Have you ever said to someone, “I’m a little slow today — I didn’t get enough sleep”? We all seem to innately know that being deprived of sleep results in changes in how we function mentally. Most of us describe this as being “slow” likely due to the perceptible delay in how quickly we are able to perform different mental tasks such as reasoning, reaction times, etc. What is the science behind this phenomenon?
In late 2017, an international group of researchers from Israel, France, and the U.S. (Yuval Nir et al.) published a research paper in the internationally renown scientific journal Nature Medicine. They studied a group of 12 patients who were quite unique in that they were undergoing potential brain surgery to treat severe seizures that were not responding to normal medical treatment. In such patients, doctors will place microfiber electrodes in different parts of the brain to try to identify where the seizures are originating from, and determine if this is an area that can be surgically removed without causing significant damage. In order to make seizures more likely, patients are typically sleep-deprived as that also predisposes to seizure activity.
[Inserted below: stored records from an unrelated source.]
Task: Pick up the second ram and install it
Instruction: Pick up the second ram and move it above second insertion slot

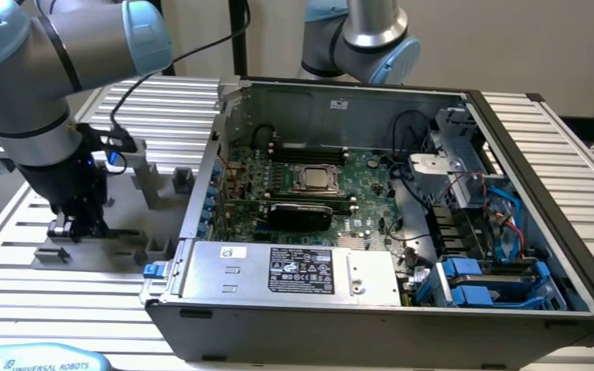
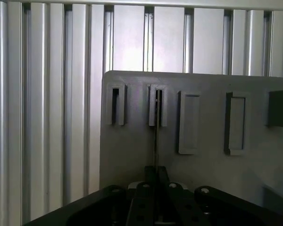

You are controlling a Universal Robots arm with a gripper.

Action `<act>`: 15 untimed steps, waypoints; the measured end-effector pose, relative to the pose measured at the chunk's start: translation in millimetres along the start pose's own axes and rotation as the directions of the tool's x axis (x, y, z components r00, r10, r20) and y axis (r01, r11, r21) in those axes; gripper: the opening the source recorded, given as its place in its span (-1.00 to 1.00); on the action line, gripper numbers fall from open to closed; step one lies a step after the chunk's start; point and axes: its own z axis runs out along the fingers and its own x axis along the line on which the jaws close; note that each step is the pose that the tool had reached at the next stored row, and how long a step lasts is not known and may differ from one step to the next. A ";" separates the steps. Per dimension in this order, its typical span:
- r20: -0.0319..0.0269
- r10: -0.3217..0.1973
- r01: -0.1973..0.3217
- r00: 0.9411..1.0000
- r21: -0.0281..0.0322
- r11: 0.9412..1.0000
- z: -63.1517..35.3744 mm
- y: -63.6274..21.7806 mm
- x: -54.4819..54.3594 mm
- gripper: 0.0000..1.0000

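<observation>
The job is at its pick-up stage. The pincer [image 1: 70, 229] is down at the grey holder [image 1: 121, 241] on the counter [image 1: 173, 100], on the exterior view's left, well apart from the open case [image 1: 308, 97].

In the wrist view the ram [image 2: 155, 136] shows edge-on as a thin dark line. It runs from the 2nd slot [image 2: 156, 101] of the holder [image 2: 132, 150] into the pincer [image 2: 155, 176]. The pincer's 2 fingers are clenched close on either side of the ram, so it looks grasped. The ram's far end sits in its slot, so it does not look lifted out.

Nothing of the install is done: the ram has yet to reach the motherboard [image 1: 364, 174] inside the case. Whether a 1st stick is already seated there I cannot tell.
</observation>
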 end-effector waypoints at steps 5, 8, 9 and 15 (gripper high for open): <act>0.000 0.000 0.000 1.000 0.000 1.000 -17.6 0.7 -0.4 -0.73; 0.000 0.000 0.000 1.000 0.000 1.000 -31.2 1.2 -0.7 -0.73; 0.000 0.000 0.000 1.000 0.000 1.000 -35.6 1.4 -0.8 -0.73; 0.000 0.000 0.000 1.000 0.000 1.000 -63.1 1.6 -1.4 -0.73</act>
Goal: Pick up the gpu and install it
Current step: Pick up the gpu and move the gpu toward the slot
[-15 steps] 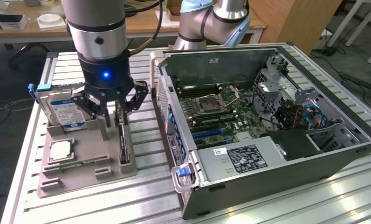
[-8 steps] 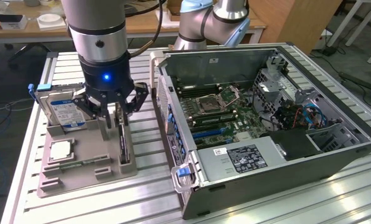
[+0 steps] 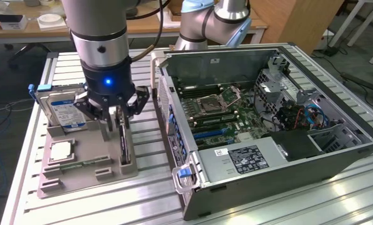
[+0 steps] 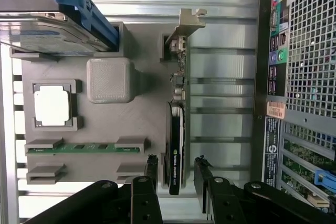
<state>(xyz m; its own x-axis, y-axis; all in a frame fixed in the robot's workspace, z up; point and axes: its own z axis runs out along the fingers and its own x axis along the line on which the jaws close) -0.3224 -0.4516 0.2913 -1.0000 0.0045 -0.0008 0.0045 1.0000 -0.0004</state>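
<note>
Handling first: how will the gpu behave?
Light, stiff and fragile, I'd judge. It stands on edge in the grey holder; take its long flat faces, not the bracket.
And the hand?
Wide open just above the holder, fingers either side of the card, gripping nothing.

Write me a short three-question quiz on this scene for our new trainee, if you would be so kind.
1. True or false: the jaws are shut on the gpu.
2. Where is the gpu? A) installed in the computer case; B) standing on edge in the grey holder; C) lying flat on the table.
3. Fill in: the hard drive sits in a ____ carrier.

Key: 1 false, the jaws stand open on either side of it; 2 B; 3 blue.
</note>
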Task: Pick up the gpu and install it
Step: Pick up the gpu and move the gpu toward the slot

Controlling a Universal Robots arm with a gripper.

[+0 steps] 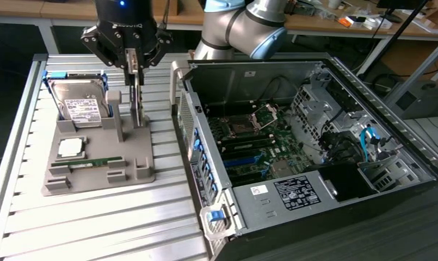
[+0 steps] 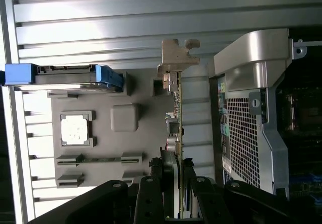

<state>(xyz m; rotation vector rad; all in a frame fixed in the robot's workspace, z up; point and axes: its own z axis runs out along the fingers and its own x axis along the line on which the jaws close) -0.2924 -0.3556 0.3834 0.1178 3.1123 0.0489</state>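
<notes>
Slatted bench (image 1: pixel 30 179): gpu (image 1: pixel 136 103) stands on edge in the grey holder (image 1: pixel 95 163), presumably so my gripper (image 1: pixel 132 66) can pinch it. It is clamped on the card now. Open case (image 1: pixel 291 141) at three o'clock, exterior view.

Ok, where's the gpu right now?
In the exterior view's left half, the gpu stands on edge on the grey holder, gripped by the gripper, between the hard drive and the computer case.
</notes>
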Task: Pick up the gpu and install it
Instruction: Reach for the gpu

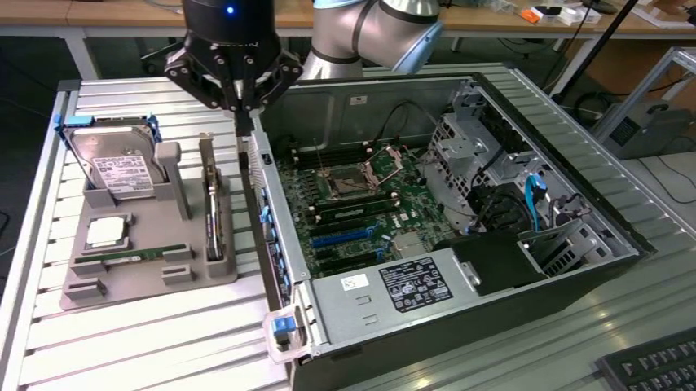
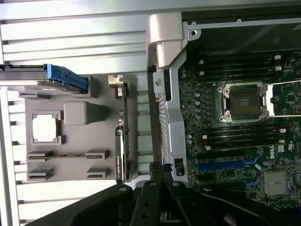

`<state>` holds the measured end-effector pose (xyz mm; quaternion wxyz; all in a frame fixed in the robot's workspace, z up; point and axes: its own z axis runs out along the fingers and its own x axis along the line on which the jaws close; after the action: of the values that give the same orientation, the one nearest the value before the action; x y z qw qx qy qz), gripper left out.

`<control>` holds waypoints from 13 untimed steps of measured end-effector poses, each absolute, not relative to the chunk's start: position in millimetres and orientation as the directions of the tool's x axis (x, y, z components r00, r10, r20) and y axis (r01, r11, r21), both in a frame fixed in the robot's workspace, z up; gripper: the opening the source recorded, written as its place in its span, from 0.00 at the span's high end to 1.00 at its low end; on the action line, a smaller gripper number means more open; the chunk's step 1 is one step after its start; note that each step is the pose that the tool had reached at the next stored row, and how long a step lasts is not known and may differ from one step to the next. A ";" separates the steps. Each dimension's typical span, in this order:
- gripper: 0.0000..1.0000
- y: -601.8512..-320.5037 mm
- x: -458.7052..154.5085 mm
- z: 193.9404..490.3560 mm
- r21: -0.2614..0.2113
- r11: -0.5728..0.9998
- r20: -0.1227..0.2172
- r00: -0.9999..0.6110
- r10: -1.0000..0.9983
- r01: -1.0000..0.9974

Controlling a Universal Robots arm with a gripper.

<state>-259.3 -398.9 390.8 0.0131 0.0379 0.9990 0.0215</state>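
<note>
The gpu stands edge-on in a slot of the grey holder, a slim dark card with its silvery bracket at the far end. In the wrist view the gpu runs along the holder's edge beside the case wall. My gripper hangs shut above the far end of the case's rear wall, a little to the exterior view's right of the card. Nothing sits between its fingers. The open computer case lies on its side with the motherboard and its blue slots exposed.
The holder also carries a hard drive in a blue caddy, a CPU and a green RAM stick. A keyboard lies at the near right corner. Everything rests on a slatted metal table.
</note>
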 end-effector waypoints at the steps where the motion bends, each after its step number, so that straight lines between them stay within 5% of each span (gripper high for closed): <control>1: 0.89 -398.9 -259.9 390.8 0.044 0.996 -0.024 -0.997 0.076 0.075; 13: 0.89 -398.9 -267.5 390.3 0.044 0.996 -0.025 -0.997 0.076 0.075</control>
<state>-267.5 -398.9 390.3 0.0131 0.0379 0.9990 0.0215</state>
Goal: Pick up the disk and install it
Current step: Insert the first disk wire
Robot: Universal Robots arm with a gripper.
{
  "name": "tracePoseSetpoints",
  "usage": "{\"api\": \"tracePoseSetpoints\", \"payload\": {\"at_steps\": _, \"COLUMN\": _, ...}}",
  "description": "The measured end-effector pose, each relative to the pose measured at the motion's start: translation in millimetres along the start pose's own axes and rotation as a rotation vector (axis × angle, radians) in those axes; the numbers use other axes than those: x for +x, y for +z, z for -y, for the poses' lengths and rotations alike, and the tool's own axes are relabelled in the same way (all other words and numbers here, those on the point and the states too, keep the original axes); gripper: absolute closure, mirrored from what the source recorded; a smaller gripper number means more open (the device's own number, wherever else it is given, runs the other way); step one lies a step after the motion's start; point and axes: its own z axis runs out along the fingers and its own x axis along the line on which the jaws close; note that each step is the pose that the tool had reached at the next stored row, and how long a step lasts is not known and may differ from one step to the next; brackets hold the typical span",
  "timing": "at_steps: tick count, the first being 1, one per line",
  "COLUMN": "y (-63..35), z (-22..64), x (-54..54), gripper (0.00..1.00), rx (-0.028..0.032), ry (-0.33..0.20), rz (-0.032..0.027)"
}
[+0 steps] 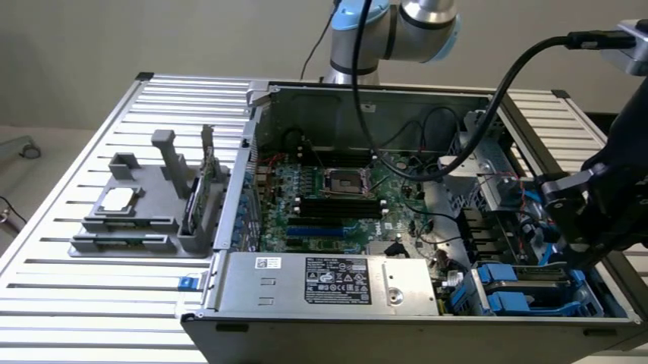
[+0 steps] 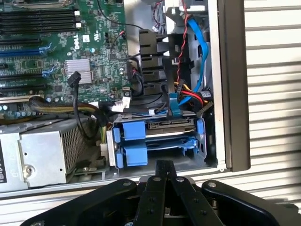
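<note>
Disk (image 2: pixel 170 124) lies straight ahead of the gripper (image 2: pixel 163 175), whose fingers (image 2: pixel 160 180) are pinched shut on nothing; it sits flat in the blue bay (image 2: pixel 134 141) at the case's (image 2: pixel 230 84) corner, edge crosswise to the fingers.

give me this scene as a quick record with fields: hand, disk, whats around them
hand: shut, holding nothing, just outside the case wall by the drive bay
disk: in its blue carrier, seated in the drive bay, apart from the hand
case: open, lying on a slatted table
power supply: grey labelled box beside the drive bay
fixture: on the table at the exterior view's left, holds a small square chip
</note>
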Motion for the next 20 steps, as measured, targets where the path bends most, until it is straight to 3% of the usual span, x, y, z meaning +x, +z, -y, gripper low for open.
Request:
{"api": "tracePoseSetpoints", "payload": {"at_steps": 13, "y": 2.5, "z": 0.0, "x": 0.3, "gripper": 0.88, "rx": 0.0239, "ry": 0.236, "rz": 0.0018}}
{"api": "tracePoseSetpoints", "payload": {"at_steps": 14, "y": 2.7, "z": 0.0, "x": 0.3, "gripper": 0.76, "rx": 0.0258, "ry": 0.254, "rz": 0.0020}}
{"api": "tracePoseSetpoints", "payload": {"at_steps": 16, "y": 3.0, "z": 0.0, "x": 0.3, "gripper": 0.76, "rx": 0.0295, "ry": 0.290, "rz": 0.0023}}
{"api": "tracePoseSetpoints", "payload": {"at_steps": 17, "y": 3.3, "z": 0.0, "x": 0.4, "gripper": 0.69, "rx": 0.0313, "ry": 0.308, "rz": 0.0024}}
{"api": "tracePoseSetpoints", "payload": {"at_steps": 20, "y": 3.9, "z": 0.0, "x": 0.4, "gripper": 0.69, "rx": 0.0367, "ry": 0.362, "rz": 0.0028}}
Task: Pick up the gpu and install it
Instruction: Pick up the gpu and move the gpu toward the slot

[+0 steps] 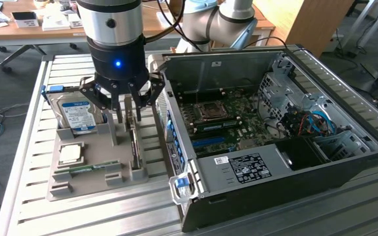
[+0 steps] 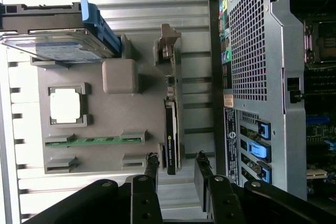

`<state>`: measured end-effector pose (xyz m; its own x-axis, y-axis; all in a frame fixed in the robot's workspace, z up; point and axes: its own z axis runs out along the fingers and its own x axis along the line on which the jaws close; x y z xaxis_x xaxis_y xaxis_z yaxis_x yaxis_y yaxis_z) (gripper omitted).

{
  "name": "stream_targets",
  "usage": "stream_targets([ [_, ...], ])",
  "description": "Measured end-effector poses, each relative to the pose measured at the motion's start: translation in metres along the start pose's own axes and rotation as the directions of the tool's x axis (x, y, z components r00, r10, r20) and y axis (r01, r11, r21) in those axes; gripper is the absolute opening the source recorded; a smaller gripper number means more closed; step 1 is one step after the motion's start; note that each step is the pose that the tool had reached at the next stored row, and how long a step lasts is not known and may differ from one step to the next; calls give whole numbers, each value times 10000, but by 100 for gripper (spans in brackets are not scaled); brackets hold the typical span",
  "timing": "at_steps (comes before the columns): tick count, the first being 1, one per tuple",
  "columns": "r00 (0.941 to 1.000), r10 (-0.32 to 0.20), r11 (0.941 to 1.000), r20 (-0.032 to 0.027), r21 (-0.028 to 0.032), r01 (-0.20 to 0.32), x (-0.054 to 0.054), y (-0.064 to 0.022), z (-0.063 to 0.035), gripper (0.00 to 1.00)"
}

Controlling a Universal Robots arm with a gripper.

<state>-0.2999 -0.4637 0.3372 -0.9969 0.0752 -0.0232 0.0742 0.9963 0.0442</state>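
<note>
Grey plastic holder [image 1: 87, 184] on the slatted metal tabletop [image 1: 97, 216] carries the gpu [image 2: 171, 124], which we see standing on edge in its slots, just beside the open computer case [image 1: 287, 147]. Our gripper [image 2: 176, 161] hangs over one end of the card, jaws apart, one on either side, neither touching. A hard drive [image 1: 77, 113] stands upright in the same holder.
</note>
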Motion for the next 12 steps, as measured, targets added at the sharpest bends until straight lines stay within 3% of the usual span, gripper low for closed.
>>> stream_targets([
  [12, 10000, 1, 10000, 2, -1, -1, 3, -2, 46, 42],
])
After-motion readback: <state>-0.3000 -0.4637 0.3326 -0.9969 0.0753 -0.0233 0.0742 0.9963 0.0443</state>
These patients agreed to undergo additional testing in both well-rested and in sleep deprived states. The additional testing consisted of asking patients to look at a series of pictures and identify which ones contained human faces. This test is similar to the security check we get on some websites where they may ask you to identify pictures containing characteristics, like roads, faces, etc.
The scientists assessed two major groups of measures. One was how fast the individuals were able to identify the pictures with faces on them. The other was measuring electrical conduction from different parts of the brain using the microfibers that were in these patients’ brains.
The findings were not surprising, and yet quite remarkable, at the same time.
It was not surprising to find that in a number of cases, people who were sleep-deprived were much slower and much more variable in the time they took to identify the correct pictures.
What was really remarkable was that the brain conduction times were substantially delayed between different regions of the brain in patients who were sleep deprived. For example, conduction from the visual cortex (the part of the brain that processes visual information from a picture) around the brain to the frontal cortex (the part of the brain that helps control reasoning and judgment) was up to 4x slower after sleep deprivation. This demonstrates for the first time that there is an actual and measurable slowing of communication in the sleep-deprived brain.
The implications of this study are broad and quite clear. When we are sleep- deprived we are both figuratively and literally “slower” in our mental function.
We should be more careful doing higher level thinking activities and even doing activities that require reactions to visual stimuli. For example, if you are sleep-deprived, reacting to a driver cutting in front of you on the highway may be 4 times slower than your normal reaction time even when you are awake, potentially resulting in an accident.
Understanding and trying to reduce sleep deprivation is critical to normal brain functioning. The reality is that your brain works faster with adequate, restful sleep.